▶ **TRY IT**
Write the listing below out again in full, dropping its pictures.

▶ **DATA SHOWN**
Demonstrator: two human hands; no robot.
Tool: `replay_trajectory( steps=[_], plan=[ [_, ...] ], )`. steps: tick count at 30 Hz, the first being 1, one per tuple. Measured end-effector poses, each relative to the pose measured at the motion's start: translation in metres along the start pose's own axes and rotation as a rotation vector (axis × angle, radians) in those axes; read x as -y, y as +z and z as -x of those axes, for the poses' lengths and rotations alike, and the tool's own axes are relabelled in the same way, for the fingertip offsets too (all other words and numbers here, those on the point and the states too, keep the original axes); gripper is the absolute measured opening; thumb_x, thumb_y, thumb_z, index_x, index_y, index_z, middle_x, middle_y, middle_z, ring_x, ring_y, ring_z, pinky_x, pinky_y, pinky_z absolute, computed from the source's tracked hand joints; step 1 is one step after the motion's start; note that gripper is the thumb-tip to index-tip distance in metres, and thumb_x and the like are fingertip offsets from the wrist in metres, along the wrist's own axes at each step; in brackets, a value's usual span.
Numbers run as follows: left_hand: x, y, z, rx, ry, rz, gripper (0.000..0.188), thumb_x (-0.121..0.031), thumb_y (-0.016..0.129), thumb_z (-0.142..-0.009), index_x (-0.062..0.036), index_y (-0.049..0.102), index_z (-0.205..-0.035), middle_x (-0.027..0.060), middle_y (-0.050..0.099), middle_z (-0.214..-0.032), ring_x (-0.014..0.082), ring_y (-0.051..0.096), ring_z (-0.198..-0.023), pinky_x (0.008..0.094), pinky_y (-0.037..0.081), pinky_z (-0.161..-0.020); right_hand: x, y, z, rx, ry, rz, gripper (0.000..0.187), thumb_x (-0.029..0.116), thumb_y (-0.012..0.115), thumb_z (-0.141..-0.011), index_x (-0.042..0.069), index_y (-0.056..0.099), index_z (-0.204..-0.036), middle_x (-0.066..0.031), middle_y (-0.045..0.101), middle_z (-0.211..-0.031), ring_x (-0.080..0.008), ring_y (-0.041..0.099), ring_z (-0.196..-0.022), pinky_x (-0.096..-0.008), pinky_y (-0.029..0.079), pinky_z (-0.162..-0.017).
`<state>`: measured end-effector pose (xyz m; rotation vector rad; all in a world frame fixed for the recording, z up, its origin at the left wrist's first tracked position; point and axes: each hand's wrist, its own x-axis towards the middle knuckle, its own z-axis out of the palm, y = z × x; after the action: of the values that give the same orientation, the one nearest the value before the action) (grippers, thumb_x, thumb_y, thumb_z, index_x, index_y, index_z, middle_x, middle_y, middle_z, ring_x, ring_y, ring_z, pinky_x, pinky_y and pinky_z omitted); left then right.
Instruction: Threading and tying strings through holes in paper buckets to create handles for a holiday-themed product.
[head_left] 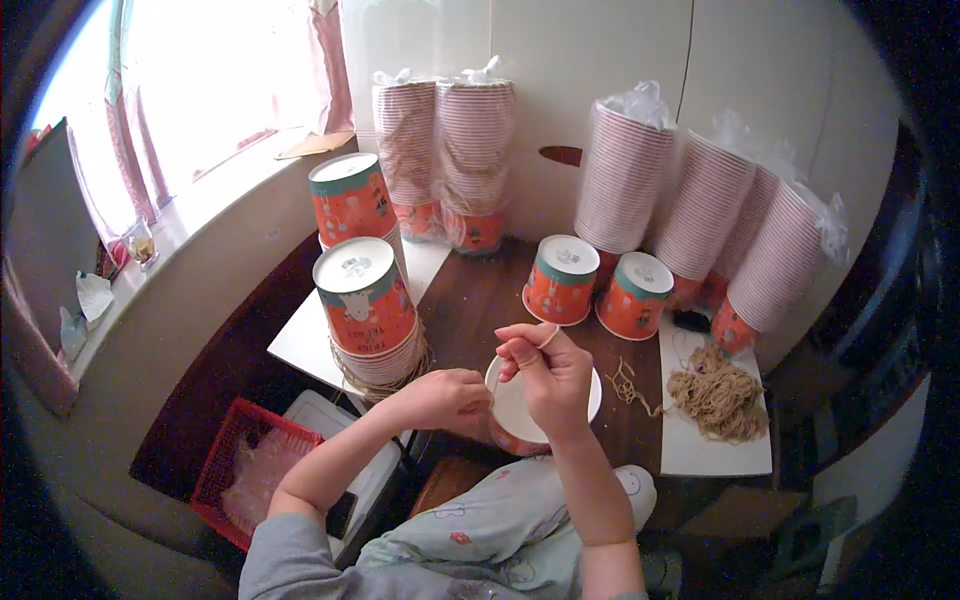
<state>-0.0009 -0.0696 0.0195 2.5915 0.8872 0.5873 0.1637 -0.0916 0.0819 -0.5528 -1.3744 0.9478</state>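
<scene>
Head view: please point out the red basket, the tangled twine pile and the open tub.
Red basket [219,470], head view: left wall.
Twine pile [718,397], head view: middle.
Open tub [515,412], head view: inner wall.

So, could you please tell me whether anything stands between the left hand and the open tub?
Nothing visible does: the left hand is close by the left rim of the open tub.

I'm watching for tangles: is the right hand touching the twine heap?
Apart. The head view shows brown tabletop between the right hand and the twine heap.
</scene>
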Motion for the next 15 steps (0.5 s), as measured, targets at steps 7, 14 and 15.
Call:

▶ **RESPONSE TO THIS EXERCISE**
Demonstrator: two human hands; no robot.
Tool: `replay_trajectory( steps=[_], plan=[ [_, ...] ], )`. steps: tick count at 30 Hz, the first being 1, one per tuple. Measured end-effector poses, each relative to the pose measured at the motion's start: translation in metres along the start pose's own axes and rotation as a rotation vector (axis × angle, radians) in those axes; read x as -y, y as +z and z as -x of those axes, for the poses' lengths and rotations alike, and the tool's own axes are relabelled in the same way, for the fingertip offsets too (all other words and numbers here, those on the point and the states too, keep the original axes); gripper is the absolute measured opening; thumb_x, thumb_y, thumb_z, index_x, index_y, index_z, middle_x, middle_y, middle_z, ring_x, ring_y, ring_z, pinky_x, pinky_y, pinky_z absolute, computed from the source's tracked hand joints; step 1 is one step after the motion's start; note that gripper is the thumb-tip to index-tip distance in metres, and thumb_x and the like are fingertip offsets from the wrist in metres, along the wrist's own axes at each step; in brackets, a value's usual span.
Numbers run as follows: left_hand: x, y, z, rx, ry, rz, gripper (0.000..0.188), thumb_x (-0.121..0.031), thumb_y (-0.016..0.129), thumb_z (-0.142..-0.009), index_x (-0.062..0.036), index_y (-0.049..0.102), index_z (-0.205..-0.035), middle_x (-0.027..0.060), middle_y (-0.050..0.099), middle_z (-0.214..-0.032), ring_x (-0.014..0.082), ring_y (-0.051..0.096), ring_z (-0.198..-0.023), pinky_x (0.008..0.094), pinky_y (-0.037..0.081), pinky_z (-0.161..-0.020); right_hand: x, y, z, rx, ry, rz, gripper (0.000..0.187), thumb_x (-0.029..0.116), thumb_y (-0.012..0.115), thumb_z (-0.141..-0.011), index_x (-0.042..0.069), index_y (-0.056..0.099), index_z (-0.204..-0.036), middle_x (-0.066..0.031), middle_y (-0.045..0.101), middle_z (-0.211..-0.031), ring_x (-0.080..0.008), ring_y (-0.041..0.099), ring_z (-0.196..-0.022), pinky_x (-0.096..-0.008), pinky_y (-0.029..0.079), pinky_z (-0.162..-0.017).
`<state>`: measured end-effector pose (xyz m; rotation vector rad; all in a world frame fixed for the recording, z up, its origin at the left wrist's first tracked position; point and axes: each hand's wrist, its own x-axis towards the middle knuckle, its own z-axis out of the palm, y = z × x; after the action: of the values that give the same orientation, the one nearest the value before the action) (grippers, thumb_x, thumb_y, thumb_z, index_x, index_y, index_z, middle_x, middle_y, middle_z, ring_x, ring_y, ring_z, pinky_x, pinky_y and pinky_z omitted); left then right.
Instruction: Threading and tying strings through holes in paper buckets to create handles for a holiday-themed product.
[head_left] 
<state>-0.0009 -0.0696 0.0195 2.5915 0.8872 0.5873 0.1637 -0.0916 0.0819 -0.5528 -1.3744 0.9478</state>
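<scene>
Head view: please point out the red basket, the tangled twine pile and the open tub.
Red basket [219,470], head view: left wall.
Twine pile [718,397], head view: middle.
Open tub [515,412], head view: inner wall.

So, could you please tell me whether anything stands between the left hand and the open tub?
Nothing visible does: the left hand is close by the left rim of the open tub.

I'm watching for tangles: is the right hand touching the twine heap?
Apart. The head view shows brown tabletop between the right hand and the twine heap.
</scene>
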Motion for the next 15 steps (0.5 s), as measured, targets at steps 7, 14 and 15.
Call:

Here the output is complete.